2054 UTC 2014-12-03 - Data copy begins
0441 UTC 2014-12-04 - data migration finished
1457 UTC 2014-12-04 - SVN starts working again - testing begins
0647 UTC 2014-12-05 - svn-master is operational again with viewvc
- It took us far too long to spin up replacement machine. This in fact took a few hours due to having to manually build the host from source media and encountering several BIOS/RaidController issues. Our endeavour to have automated provisioning of tin (bare metal) would certainly have improved this time considerably had it been available at the time of the event.
- Many machines pointing to eris.a.o for LDAP - not to a service name (such as ldap1-us-west for example) which meant we couldn’t easily restore LDAP services for some US hosts without making them also think SVN services had also moved.
- Assigning of issues in JIRA - It has perhaps been a long held understanding that if an issue is assigned to someone in JIRA then they are actively managing that issue. This event clearly shows how fragile that belief is.
- DNS (geo) updates were problematic - Daniel will be posting a proposal on Thursday, which will outline our concerns around DNS and a viable way forward that meets our needs and is not reliant on us storing all the data in SVN to be able to effect changes to zones. (This proposal was not created as a tiger of this event, it has been worked on for a number of weeks now).
- architectural problems for availablility
- We couldn't promote svn-eu to master - data differences/corruption https://issues.apache.org/jira/browse/INFRA-6236
- Current monitoring setup was not sufficient in catching disk errors and correctly alerting infra.
- Daniel to investigate and evaluate multimaster service availability.
- Implement an extended SSL check that not only ensures the service is up, but also checks cert validity (expire, revocation status etc), and the certificate chain is valid.
- De-couple DNS from SVN
- De-couple the SVN authz file from SVN directly. Also breser@ has suggested we use the authz validation tool available from the svn install we have on hades, as part of the template->active file generation process.
- Move the ASF status page (http://status.apache.org) outside of our main colos so folks can continue to see it in the event of an outage.
- Vendor provided hardware monitoring tools mandatory on all new hardware deployments.
- Broader audience for incidents and status reports
- More aggressive host replacement before these issues arise
Things being considered
- Mandatory use of SNMP for enhanced data gathering.
- Issue ‘nagging’ - develop some thoughts and ideas around the concept of auto-transitioning un-modified JIRA issues after N hours of in activity and actively nag the group until an update is made. This for example is how Atlasssian (and so many others) handle their issues. For example if an end-user doesn’t update the issue within 5 days, it is automatically closed, if we don’t update an open issue within 6 hours for a critical issue then we get nagged about it.
- Automatically create new JIRA issues (utilising above mentioned auto-transition) to notify of hardware issues (not just relying on hundreds of cron emails a day).
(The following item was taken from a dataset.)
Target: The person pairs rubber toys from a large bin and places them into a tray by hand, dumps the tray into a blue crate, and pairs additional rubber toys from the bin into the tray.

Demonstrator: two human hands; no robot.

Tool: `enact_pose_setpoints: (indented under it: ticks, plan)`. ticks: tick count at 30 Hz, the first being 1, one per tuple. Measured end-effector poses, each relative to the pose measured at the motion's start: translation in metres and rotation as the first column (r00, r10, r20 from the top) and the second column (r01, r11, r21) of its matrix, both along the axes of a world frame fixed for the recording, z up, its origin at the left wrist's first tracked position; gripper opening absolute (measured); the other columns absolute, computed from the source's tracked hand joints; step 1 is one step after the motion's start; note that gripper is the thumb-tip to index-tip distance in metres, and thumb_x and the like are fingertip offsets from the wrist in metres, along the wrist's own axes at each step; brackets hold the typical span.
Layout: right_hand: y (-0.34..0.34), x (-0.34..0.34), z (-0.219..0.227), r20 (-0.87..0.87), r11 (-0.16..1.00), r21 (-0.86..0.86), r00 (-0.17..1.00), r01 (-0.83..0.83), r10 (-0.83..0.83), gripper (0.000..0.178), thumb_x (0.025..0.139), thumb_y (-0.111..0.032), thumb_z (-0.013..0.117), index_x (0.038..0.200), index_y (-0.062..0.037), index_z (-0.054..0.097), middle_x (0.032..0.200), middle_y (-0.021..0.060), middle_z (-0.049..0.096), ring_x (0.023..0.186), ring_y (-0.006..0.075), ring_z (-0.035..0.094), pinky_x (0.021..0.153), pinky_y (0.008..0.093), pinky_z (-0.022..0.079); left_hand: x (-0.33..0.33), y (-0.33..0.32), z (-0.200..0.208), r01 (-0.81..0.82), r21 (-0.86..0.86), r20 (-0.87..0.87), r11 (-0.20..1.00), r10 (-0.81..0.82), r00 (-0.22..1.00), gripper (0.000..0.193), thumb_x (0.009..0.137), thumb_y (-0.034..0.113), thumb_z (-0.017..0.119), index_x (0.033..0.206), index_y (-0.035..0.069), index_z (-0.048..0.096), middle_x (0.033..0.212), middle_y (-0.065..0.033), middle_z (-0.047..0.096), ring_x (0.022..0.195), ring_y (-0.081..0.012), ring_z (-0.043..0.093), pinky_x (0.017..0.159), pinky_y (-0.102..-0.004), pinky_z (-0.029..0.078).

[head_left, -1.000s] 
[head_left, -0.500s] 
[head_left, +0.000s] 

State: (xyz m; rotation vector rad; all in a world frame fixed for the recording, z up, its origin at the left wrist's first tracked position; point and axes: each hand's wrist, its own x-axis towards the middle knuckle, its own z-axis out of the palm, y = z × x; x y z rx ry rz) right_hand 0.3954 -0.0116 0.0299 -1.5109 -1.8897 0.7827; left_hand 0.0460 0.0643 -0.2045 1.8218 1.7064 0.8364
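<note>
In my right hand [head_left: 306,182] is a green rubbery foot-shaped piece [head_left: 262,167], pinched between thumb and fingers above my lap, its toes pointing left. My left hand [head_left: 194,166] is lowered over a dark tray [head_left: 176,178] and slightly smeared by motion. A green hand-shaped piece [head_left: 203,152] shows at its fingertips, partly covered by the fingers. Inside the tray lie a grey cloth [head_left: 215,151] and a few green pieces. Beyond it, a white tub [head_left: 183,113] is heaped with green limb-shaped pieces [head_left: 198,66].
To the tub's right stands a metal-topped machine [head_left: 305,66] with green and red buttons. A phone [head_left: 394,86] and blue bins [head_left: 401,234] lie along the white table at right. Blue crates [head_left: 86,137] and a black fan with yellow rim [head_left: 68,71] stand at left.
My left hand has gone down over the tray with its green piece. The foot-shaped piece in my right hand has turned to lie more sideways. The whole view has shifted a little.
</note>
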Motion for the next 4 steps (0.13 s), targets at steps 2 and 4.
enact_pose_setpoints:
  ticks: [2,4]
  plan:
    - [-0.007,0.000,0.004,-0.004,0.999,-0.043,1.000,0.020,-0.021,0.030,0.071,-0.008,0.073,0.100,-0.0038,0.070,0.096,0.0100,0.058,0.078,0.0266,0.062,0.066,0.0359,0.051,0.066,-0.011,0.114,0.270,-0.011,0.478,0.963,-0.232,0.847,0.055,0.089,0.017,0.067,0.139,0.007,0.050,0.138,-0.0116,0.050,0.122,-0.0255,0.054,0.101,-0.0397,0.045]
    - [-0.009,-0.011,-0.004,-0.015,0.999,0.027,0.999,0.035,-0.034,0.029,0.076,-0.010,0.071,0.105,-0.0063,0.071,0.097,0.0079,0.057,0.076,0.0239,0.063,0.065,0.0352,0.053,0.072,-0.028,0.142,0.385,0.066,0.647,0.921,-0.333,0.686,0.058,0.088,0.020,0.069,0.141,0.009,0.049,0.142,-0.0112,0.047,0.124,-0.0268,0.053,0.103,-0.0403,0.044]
- Again as part of a wider thinking of how we use issue tracking consider the concept that you only assign an issue to yourself if you are explicitly working on it at that moment, i.e it should not sit in the queue assigned to someone for > N hours and not receive any updates.
Things that went well
- The people working on the issue worked extremely well as a team. Communicating with one another via hipchat and helping each other along where required. There was a real sense of camaraderie for the first time in a very long time and this see of team helped greatly.
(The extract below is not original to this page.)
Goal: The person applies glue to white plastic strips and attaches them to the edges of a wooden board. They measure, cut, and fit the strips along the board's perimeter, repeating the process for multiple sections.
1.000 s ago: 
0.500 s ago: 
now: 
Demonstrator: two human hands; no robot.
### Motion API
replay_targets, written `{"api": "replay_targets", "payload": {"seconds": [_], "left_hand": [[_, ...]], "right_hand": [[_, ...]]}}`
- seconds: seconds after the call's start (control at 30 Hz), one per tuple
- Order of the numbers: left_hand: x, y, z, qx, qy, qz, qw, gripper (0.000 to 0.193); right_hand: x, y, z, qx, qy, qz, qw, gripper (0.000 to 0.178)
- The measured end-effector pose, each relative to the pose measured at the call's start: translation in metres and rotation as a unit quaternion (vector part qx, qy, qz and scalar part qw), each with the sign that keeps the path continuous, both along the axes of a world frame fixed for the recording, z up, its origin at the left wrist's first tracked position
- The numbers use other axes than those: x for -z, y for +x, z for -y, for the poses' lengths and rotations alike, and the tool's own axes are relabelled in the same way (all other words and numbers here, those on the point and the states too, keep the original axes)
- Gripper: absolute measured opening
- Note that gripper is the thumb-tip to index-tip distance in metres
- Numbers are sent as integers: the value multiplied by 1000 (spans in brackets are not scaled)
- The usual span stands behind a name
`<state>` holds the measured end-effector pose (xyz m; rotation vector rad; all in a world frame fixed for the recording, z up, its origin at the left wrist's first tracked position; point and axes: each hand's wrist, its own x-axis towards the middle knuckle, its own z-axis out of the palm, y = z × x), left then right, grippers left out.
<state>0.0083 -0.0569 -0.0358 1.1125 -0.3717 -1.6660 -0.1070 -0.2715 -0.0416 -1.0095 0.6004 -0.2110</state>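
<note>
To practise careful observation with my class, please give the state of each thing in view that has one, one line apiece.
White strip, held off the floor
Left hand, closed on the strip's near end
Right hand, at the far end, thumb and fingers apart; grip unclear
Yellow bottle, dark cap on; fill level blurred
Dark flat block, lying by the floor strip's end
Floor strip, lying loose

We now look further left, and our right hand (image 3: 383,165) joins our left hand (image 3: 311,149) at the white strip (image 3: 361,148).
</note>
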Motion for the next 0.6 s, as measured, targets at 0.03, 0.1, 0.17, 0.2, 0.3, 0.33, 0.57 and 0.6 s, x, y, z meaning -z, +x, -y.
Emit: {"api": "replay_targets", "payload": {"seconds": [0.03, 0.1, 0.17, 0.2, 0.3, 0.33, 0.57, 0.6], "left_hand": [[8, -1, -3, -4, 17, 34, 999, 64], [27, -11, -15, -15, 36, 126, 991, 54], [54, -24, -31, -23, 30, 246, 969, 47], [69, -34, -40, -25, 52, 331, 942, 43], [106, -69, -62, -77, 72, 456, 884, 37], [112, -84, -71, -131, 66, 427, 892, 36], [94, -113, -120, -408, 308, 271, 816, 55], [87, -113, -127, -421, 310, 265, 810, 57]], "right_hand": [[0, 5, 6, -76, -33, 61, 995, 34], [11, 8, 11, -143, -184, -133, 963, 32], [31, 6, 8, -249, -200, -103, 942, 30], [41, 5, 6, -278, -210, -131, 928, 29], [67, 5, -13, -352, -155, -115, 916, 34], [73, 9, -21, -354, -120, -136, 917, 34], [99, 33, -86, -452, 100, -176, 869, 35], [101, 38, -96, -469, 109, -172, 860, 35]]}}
- The team put in a bloody hard shift.
- There is now a very solid understanding of the SVN service across at least 4 members of the team, as opposed to 2 x0.5 understandings before.
- A much broader insight into the current design of our infrastructure was gained by the newer members of the team.
MoinMoin Service - User Account Tidy Up
In recent months we have become increasingly aware of a slowing down of our MoinMoin wiki service. We have attributed this, at least in part, due to the way MoinMoin stores some data about user accounts.
Across all of our wiki instances (in the farm) we had a little over 1.08 million distinct user accounts. Many of which have never been used (spam etc). So we have decided to archive all users who have not accessed any of the wiki sites they were registered for in more than 128 days.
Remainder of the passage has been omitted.